WORK TO COMPLETE | Please output exactly the lines of the material from the first through the line containing "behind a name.", and nothing more.
=== Section Start ===
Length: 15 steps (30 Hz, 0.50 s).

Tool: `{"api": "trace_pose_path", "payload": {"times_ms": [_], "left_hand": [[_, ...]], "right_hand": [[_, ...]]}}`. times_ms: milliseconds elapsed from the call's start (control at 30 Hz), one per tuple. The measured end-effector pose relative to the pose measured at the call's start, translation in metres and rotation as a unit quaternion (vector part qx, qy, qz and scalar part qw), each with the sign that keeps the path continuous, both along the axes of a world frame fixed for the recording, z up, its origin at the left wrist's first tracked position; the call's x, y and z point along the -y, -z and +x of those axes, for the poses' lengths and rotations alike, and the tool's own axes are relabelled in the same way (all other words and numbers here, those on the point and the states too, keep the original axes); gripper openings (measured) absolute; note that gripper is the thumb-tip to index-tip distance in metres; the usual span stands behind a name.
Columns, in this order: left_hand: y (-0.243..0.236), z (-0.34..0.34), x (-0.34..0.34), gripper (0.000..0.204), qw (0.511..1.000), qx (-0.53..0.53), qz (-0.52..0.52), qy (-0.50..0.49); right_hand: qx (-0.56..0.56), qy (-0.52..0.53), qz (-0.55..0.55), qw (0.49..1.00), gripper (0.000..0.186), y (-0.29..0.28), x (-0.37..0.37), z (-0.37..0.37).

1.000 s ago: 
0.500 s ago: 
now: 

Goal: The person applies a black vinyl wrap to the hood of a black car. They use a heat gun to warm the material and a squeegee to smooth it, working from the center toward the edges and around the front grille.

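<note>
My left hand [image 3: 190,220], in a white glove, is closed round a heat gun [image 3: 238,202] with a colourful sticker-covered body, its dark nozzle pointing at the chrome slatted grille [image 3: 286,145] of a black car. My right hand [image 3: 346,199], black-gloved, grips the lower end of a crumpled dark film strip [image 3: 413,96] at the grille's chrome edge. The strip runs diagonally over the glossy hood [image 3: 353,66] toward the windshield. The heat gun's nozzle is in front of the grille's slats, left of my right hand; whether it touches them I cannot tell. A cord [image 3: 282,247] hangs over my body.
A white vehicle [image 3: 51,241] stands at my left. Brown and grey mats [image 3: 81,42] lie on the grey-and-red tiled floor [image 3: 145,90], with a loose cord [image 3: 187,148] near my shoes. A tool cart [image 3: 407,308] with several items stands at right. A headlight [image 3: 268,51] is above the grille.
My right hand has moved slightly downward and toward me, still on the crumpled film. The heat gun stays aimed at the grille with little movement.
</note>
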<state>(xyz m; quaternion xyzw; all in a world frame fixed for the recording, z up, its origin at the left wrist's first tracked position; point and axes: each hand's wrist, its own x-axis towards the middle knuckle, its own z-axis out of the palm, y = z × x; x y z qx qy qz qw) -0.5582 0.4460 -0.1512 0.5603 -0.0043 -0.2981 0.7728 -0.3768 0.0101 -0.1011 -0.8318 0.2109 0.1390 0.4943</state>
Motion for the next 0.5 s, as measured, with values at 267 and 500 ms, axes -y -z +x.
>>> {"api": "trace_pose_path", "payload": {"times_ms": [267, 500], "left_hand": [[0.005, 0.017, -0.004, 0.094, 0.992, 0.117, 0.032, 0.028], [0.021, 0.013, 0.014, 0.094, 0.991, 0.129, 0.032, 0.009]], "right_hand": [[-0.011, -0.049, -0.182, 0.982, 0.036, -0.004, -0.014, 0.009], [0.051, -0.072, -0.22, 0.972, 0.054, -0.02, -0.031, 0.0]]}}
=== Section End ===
RESULT BELOW |
Length: 15 steps (30 Hz, 0.50 s).

Tool: `{"api": "trace_pose_path", "payload": {"times_ms": [_], "left_hand": [[_, ...]], "right_hand": [[_, ...]]}}`. times_ms: milliseconds elapsed from the call's start (control at 30 Hz), one per tuple. The measured end-effector pose relative to the pose measured at the call's start, translation in metres and rotation as a unit quaternion (vector part qx, qy, qz and scalar part qw), each with the sign that keeps the path continuous, both along the axes of a world frame fixed for the recording, z up, its origin at the left wrist's first tracked position; the call's x, y and z point along the -y, -z and +x of those axes, for the poses' lengths and rotations alike, and the tool's own axes are relabelled in the same way (all other words and numbers here, those on the point and the states too, keep the original axes); gripper openings (measured) absolute; note that gripper is the thumb-tip to index-tip distance in metres; the usual span stands behind a name.

The answer requires nothing further.